Nunja, meine Unzufriedenheit mit der neuen Wohnsituation äußerte sich unter anderem darin, dass ich wirklich heavy fett wurde. Zur damaligen erreichte ich mein persönliches Höchstgewicht von fast 110 Kilo. Respekt! Aber auch kein Wunder, wenn man täglich den Burger King in Bad Fallingbostel besucht und sich dann tonnenweise Fastfood reinzieht und dieses auch noch im Bett frisst. Ein wirkliches Glück, dass das Wasserbett nicht eingekracht ist.

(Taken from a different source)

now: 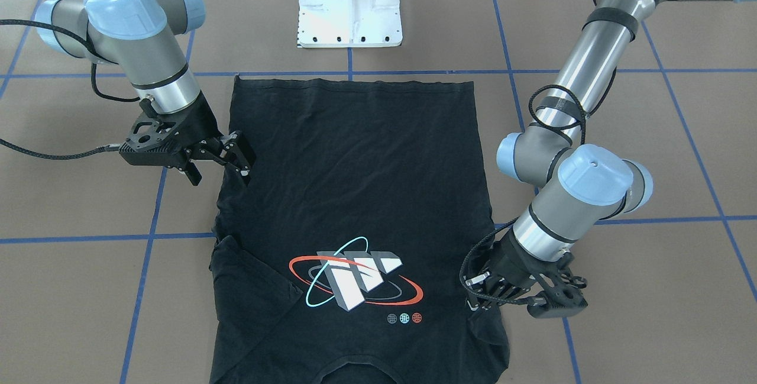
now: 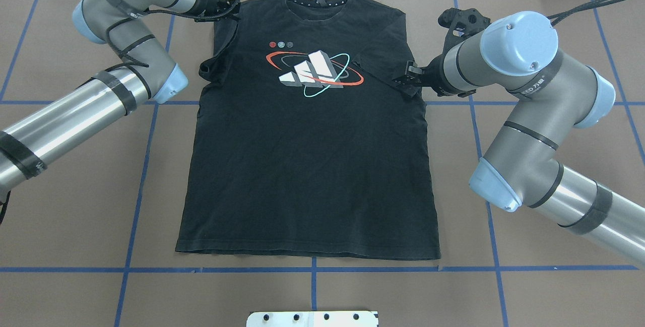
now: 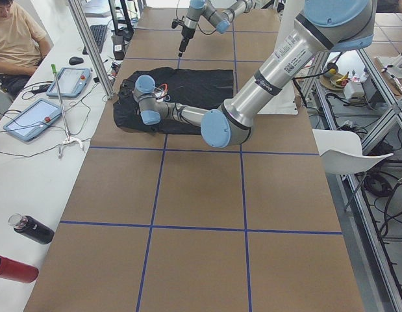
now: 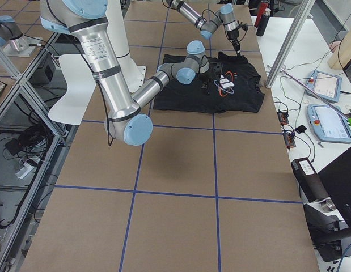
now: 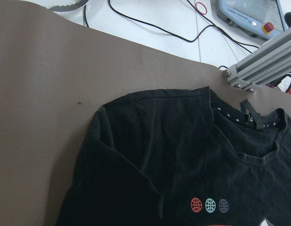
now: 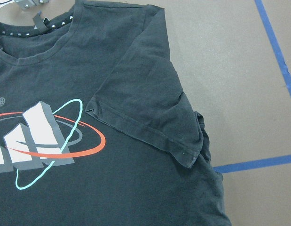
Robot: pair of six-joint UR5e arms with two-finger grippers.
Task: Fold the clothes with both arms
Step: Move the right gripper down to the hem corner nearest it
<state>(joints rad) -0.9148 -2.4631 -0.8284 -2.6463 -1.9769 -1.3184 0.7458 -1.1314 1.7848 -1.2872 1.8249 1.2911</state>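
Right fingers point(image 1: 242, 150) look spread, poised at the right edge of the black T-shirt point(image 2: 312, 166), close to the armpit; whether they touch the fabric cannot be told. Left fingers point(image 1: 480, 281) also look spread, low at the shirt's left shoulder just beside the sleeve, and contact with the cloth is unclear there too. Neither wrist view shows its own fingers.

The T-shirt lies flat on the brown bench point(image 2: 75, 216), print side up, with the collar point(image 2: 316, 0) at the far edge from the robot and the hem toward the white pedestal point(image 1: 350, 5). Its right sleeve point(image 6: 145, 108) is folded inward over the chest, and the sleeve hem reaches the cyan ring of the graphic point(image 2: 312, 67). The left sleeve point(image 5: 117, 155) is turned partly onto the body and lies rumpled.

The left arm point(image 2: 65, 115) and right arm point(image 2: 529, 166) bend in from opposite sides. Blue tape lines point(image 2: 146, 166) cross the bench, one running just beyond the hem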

Auch mit der Einrichtung wurden wir uns nicht wirklich einig. Während mein Freund eher ein Fan von Landhausstil und Holz war, mochte ich es damals wie heute eher schlicht und weiß. Ich weiß gar nicht mehr, wie lange wir darüber diskutierten, ob ich eine Holzsäule weiß lackieren darf oder nicht. Es war sein Haus, die Säule blieb in Holzfarben.

Dann kam die Insel

Und wie es immer ist, wenn ich unglücklich bin oder ich nichts mit mir (oder anderen) anzufangen weiß, suche ich mir ein Projekt. Nachdem ich anfangs ein bisschen in der Wohnung rumwerkelte, indem ich völlig unsinnige Holzplatten an die Wand schraubte und übertriebene Unterhaltungselektronik anschaffte, fand ich anschließend meine Bestimmung auf dem Lande: Die Insel.

Dazu muss man Wissen, dass mein Freund ein großes Grundstück mit mehreren Teichen darauf besaß. Auf einem dieser Teiche gab es eine winzig kleine (ca. 40qm große) Insel mit einer Brücke. Meine Vision sah vor, auf dieser Insel die ultimative Oase der Entspannung zu errichten. Mit Strand, Bar, Musik, Licht und Co.

Gedacht, getan: Nach ein paar Stunden der Planung befand ich mich bereits auf dem Weg zum Baumarkt und lud Rasenkantensteine und Betonsäcke in mein Auto. Wenn man noch nie ein Betonfundament gebaut ist und auch zu faul ist, sich damit zu beschäftigen, kann das ziemlich schwer werden. Das Verlegen von Kabeln konnte ich auf Grund meiner (abgebrochenen) Ausbildung hingegen noch gut. Einige Zeit später hatten wir eine halb fertige Insel. Halb fertig deswegen, weil die Trennung schneller kam als die Insel-Einweihung.

Der Vollständigkeit halber fasse ich noch zusammen, wie diese Beziehung endete: Ich ging fremd, es kam raus und wir trennten uns nach ein paar Wochen hin und her und der Erfahrung einer Sexualtherapie. Ich zog wieder nach Hannover und hatte das Glück, eine wirklich geile Wohnung zu ergattern.

Es ist die Wohnung, in der ich bis heute wohne und die ich in wenigen Wochen Richtung Welt verlassen werde. Es verbleiben 29 Tage bis zum Start der Testphase.